__Required work__
Copy word for word, please, the lines of the entries below running from the one containing "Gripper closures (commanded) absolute" to the one containing "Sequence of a", both ends included.

__Data for analysis__

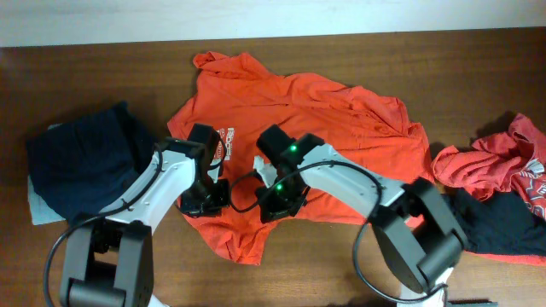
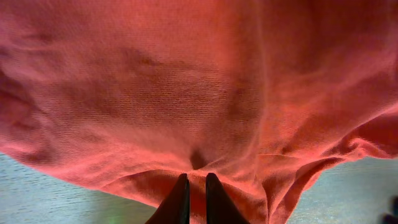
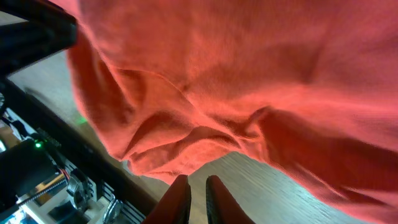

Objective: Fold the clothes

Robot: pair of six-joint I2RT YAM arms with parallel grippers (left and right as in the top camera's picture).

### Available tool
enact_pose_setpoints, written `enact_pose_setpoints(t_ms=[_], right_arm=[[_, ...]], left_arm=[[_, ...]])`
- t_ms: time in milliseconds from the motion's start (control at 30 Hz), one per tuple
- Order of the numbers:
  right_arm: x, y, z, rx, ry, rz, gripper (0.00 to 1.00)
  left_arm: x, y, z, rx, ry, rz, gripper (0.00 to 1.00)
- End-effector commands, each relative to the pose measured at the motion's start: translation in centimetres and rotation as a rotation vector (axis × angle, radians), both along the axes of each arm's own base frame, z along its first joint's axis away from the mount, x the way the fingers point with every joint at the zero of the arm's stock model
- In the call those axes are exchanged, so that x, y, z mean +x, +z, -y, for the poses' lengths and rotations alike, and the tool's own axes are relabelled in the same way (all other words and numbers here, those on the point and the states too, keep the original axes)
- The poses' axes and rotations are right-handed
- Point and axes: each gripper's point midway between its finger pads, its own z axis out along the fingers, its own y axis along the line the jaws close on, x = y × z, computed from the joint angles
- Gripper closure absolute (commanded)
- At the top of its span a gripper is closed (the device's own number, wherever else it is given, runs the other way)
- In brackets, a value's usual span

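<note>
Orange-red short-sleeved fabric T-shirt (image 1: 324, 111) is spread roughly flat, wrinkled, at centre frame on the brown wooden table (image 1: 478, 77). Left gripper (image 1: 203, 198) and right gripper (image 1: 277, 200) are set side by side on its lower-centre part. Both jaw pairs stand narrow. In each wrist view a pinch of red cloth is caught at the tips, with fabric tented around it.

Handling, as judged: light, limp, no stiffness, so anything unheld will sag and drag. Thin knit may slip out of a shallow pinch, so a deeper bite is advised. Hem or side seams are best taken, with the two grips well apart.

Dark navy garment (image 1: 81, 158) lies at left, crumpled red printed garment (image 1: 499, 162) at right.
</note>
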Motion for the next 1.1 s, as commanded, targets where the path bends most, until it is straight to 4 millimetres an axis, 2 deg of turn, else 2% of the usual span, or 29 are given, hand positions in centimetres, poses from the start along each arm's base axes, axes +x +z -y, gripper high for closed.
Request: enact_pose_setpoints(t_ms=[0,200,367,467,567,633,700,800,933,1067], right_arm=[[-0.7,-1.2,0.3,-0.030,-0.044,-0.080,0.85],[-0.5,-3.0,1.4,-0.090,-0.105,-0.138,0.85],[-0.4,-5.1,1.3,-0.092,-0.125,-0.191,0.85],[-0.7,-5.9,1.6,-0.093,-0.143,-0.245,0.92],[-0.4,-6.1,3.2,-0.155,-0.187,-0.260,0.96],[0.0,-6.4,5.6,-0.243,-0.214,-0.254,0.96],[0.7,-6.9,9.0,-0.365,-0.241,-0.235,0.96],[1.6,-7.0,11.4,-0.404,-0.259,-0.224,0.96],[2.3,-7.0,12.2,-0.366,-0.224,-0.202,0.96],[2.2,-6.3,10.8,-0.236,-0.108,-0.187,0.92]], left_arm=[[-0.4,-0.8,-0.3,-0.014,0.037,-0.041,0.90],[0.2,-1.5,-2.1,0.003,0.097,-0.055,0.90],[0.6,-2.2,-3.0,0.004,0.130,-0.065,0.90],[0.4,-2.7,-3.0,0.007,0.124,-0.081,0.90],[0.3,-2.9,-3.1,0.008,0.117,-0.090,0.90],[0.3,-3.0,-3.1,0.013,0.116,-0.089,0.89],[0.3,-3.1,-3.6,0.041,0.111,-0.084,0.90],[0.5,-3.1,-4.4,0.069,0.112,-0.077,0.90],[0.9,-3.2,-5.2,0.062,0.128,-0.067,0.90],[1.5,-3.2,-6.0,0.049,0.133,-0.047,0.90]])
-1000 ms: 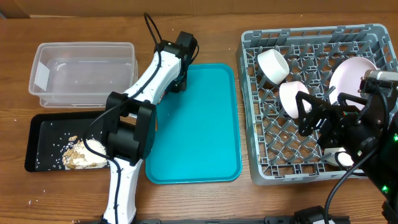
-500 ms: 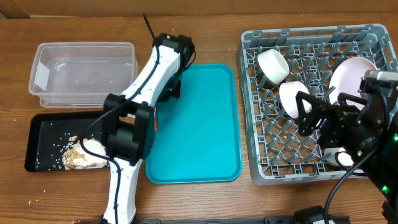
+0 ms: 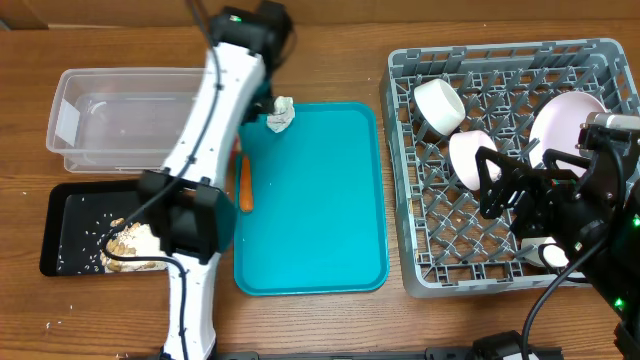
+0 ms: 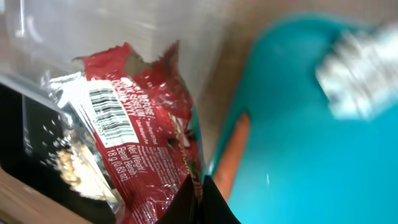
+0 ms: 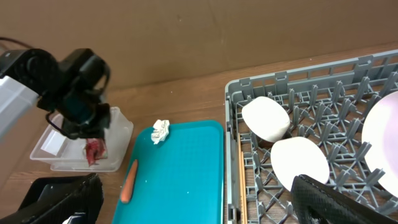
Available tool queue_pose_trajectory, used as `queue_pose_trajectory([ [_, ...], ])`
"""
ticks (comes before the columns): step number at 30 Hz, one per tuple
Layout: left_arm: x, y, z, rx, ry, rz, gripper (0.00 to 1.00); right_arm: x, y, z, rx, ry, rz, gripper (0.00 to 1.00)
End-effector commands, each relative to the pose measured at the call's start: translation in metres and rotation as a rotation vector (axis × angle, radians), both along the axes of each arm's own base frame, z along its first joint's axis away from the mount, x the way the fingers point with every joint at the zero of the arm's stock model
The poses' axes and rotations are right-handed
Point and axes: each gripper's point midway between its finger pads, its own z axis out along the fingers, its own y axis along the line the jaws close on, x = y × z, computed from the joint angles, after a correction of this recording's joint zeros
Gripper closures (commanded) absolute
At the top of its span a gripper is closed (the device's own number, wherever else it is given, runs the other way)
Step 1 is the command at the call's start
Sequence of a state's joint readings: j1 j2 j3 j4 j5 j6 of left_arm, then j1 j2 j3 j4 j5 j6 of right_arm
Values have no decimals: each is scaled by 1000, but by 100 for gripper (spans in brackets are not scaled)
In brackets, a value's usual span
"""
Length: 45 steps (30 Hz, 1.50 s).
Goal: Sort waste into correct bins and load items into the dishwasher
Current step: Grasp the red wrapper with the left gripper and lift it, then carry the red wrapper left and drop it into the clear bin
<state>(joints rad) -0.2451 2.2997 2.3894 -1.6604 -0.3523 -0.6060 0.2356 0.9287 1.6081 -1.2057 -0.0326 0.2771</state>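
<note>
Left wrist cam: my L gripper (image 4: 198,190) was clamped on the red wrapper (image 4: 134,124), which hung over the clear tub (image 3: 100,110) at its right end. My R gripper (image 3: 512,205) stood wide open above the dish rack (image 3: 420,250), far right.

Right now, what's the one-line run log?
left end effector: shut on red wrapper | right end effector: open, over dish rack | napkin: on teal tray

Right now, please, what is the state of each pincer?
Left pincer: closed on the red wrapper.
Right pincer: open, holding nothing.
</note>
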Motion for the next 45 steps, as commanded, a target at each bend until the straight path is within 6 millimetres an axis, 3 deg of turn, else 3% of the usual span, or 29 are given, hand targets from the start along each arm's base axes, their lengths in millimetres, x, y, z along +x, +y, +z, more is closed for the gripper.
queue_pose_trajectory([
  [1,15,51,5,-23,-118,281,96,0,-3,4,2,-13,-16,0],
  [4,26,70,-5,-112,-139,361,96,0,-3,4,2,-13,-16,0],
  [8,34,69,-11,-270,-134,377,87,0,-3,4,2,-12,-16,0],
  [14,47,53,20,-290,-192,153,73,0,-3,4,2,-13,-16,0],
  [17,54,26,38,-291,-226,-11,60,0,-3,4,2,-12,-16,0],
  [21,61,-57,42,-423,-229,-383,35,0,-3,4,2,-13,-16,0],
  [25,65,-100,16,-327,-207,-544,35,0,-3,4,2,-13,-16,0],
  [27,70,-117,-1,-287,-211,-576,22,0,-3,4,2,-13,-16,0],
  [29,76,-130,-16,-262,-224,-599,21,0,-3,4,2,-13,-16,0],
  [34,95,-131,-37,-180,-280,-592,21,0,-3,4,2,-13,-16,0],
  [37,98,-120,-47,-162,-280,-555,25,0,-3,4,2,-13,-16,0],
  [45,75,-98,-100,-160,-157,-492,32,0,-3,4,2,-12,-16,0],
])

__Response area__
Gripper closures (commanded) absolute
At the top of its span a gripper is closed (the device's own number, wherever else it is given, runs the other way)
Step 1 is the command at the call's start
Sequence of a state's joint readings: j1 j2 j3 j4 j5 j6 of left_arm, then j1 j2 j3 j4 j5 j6 of right_arm

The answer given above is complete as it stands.